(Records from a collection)
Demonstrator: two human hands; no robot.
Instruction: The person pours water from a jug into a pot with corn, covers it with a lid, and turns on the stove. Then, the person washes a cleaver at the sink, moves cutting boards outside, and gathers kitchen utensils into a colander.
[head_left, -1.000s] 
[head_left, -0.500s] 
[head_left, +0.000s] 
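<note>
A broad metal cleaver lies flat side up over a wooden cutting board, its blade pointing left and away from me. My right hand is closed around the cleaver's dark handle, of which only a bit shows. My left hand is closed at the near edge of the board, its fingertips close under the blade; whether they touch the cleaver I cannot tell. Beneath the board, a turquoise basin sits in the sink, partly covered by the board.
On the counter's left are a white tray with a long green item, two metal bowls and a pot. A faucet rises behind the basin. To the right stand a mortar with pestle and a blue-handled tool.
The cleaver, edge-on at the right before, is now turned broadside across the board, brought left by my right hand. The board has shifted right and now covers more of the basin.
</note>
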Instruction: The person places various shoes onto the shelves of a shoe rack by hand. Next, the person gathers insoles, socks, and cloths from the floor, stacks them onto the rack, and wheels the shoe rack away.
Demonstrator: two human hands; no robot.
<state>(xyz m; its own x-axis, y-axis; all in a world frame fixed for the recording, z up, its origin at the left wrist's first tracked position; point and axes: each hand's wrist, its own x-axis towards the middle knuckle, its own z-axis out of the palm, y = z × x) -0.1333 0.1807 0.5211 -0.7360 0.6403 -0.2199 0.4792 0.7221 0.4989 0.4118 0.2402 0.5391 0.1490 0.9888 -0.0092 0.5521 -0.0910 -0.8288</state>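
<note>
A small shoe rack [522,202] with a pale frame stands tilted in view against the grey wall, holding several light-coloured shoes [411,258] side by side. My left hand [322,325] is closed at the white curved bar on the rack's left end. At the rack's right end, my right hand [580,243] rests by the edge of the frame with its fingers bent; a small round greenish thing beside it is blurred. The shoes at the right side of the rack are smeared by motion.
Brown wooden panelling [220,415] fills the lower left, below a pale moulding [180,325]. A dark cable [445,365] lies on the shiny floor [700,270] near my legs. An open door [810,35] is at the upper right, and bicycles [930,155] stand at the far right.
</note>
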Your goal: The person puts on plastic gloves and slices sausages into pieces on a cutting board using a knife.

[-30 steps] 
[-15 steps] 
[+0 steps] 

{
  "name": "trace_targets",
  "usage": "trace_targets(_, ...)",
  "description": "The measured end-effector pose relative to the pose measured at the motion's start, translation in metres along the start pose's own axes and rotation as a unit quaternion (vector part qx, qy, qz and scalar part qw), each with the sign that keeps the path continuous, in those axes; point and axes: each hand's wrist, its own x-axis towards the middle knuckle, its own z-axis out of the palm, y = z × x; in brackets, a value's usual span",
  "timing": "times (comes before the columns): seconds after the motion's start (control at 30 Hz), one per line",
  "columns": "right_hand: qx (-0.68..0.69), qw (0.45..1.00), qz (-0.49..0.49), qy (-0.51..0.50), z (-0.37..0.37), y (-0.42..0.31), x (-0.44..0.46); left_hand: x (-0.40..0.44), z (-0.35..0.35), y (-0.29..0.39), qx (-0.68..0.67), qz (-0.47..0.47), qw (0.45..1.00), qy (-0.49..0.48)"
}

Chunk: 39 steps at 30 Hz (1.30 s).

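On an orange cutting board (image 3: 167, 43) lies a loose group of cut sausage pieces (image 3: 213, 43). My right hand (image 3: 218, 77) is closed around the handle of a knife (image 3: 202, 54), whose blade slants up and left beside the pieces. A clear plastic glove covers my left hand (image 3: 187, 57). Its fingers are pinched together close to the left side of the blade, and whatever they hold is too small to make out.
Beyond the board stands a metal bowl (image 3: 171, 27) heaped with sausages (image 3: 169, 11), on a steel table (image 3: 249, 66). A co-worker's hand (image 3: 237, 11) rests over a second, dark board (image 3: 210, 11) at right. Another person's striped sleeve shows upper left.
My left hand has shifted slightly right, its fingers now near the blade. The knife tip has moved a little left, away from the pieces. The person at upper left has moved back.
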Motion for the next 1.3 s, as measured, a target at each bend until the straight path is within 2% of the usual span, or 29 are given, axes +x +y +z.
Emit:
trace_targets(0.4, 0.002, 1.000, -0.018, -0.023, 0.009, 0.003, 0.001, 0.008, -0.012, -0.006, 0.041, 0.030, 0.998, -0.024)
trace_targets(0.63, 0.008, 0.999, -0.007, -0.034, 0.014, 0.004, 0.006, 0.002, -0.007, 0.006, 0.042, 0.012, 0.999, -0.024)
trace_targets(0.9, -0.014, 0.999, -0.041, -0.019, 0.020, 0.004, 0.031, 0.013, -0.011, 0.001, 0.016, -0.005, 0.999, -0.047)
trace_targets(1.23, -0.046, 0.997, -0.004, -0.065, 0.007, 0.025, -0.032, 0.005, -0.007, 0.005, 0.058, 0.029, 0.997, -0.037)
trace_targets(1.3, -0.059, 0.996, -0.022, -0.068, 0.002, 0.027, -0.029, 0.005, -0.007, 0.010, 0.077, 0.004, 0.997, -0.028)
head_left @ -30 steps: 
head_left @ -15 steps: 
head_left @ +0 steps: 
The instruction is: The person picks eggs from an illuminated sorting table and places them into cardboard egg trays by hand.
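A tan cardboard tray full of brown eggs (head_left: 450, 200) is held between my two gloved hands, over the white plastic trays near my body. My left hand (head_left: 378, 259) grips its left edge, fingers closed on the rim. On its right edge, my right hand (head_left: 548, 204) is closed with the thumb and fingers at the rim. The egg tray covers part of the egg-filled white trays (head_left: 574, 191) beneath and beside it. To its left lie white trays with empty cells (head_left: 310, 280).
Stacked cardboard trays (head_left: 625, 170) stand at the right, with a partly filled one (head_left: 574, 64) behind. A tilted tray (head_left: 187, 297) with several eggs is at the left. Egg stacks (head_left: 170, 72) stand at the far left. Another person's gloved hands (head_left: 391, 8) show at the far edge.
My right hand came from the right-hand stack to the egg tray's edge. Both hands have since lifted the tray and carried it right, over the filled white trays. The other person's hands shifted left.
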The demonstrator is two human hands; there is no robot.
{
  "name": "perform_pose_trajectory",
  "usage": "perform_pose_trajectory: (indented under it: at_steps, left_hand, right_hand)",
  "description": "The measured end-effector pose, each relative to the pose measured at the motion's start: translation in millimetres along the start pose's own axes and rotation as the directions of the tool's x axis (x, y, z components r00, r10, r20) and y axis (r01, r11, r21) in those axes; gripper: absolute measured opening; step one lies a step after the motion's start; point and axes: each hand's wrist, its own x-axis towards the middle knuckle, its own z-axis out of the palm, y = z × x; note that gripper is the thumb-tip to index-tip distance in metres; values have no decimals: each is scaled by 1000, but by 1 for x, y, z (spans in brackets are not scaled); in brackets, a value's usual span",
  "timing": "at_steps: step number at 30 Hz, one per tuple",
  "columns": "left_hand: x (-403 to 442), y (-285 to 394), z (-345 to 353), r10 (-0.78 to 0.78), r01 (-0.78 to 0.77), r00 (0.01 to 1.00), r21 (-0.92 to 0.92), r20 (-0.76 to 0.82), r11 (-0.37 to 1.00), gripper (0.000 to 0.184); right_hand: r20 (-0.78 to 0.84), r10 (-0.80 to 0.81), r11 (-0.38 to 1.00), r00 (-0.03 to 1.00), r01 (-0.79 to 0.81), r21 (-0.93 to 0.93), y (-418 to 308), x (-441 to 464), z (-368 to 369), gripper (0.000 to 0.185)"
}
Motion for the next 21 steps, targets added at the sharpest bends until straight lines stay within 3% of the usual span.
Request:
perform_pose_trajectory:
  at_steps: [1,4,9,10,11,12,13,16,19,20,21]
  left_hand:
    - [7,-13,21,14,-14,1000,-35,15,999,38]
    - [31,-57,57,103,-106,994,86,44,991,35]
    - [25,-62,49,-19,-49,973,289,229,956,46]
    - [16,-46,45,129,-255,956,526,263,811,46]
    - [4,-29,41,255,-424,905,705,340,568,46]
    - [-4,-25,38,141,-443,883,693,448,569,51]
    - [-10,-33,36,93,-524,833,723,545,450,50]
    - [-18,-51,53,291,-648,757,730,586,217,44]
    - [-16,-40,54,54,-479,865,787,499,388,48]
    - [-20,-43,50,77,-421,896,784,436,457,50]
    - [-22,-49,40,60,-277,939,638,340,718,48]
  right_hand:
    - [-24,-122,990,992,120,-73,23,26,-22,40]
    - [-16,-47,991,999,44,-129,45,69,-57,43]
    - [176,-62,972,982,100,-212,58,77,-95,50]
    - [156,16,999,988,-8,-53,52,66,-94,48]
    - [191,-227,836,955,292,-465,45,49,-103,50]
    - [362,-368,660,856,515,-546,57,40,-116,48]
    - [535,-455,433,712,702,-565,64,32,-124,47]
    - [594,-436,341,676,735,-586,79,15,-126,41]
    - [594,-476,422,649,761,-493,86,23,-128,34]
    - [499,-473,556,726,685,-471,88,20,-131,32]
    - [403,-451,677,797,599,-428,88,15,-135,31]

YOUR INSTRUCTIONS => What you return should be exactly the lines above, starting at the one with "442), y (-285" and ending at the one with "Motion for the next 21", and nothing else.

RESPONSE BOX =>
  "columns": "left_hand: x (-403 to 442), y (-285 to 394), z (-345 to 353), r10 (-0.78 to 0.78), r01 (-0.78 to 0.77), r00 (0.01 to 1.00), r21 (-0.92 to 0.92), r20 (-0.76 to 0.82), r11 (-0.37 to 1.00), gripper (0.000 to 0.184); right_hand: r20 (-0.78 to 0.84), r10 (-0.80 to 0.81), r11 (-0.38 to 1.00), r00 (-0.03 to 1.00), r01 (-0.79 to 0.81), r21 (-0.93 to 0.93), y (-418 to 308), x (-441 to 464), z (-368 to 369), gripper (0.000 to 0.185)"
}
Motion for the next 21 steps, targets added at the sharpest bends until straight lines stay within 3% of the usual span.

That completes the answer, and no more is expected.